27 de agosto de 2011

Tinariwen

Se tinha alguém na Leopoldina com frio por causa da chuvinha que caía e parava, caía e parava… a banda do Saara acabou com isso. As vibrações do deserto bateram em cheio no peito dos cariocas e a estação ferroviária sob os balões dos Gêmeos virou a pista fervente do bailão.

Os seis músicos, que às vezes eram quatro ou cinco no palco, já chamavam a atenção com os tagelmusts, os turbantes de um tecido fino em tons de azul. Mas isso era o esperado, né? Era uma das grandes curiosidades do público. Agora, quando aquelas sílabas compriiidas e notas looongas começaram a ecoar, aí sim o bicho pegou. Ora era o coração que apertava, tal a beleza dos harmônicos, ora era o espaço na pista.

Tinariwen

Pois é, cada vez que o percussionista Mohammed Ag Tahada quebrava tudo na percussão, a Leopoldina ficava pequena pra tanta gente dançando do jeito que desse, improvisando uma dança do ventre ou cheio de ginga nacional mesmo. Mas se era o vocalista principal, Ibrahim Ag Alhabib, ao violão – todos participam da cantoria em coro ou em respostas de apoio – aí a atenção da plateia era intensa.
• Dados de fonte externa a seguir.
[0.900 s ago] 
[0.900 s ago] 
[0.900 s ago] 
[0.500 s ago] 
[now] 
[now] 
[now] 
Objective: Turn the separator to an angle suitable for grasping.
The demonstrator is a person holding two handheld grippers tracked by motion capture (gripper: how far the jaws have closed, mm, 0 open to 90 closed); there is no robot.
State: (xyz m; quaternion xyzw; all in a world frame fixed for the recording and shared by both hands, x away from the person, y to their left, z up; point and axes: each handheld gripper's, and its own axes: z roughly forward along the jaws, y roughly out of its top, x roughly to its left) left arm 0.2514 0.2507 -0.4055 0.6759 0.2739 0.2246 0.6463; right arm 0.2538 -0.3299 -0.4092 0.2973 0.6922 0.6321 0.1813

Os tuaregs gostavam do que viam, e agradeciam como poliglotas: obrigado, merci beaucoup, thank you…

Ou seja, cariocas: agora quando ouvirem que um lugar tá deserto, lembrem-se do que ecoou na noite do dia 26 para 27 de agosto de 2011. O Saara sacudindo a Leopoldina. Deserto sempre é quente, mas pode ser bombante também.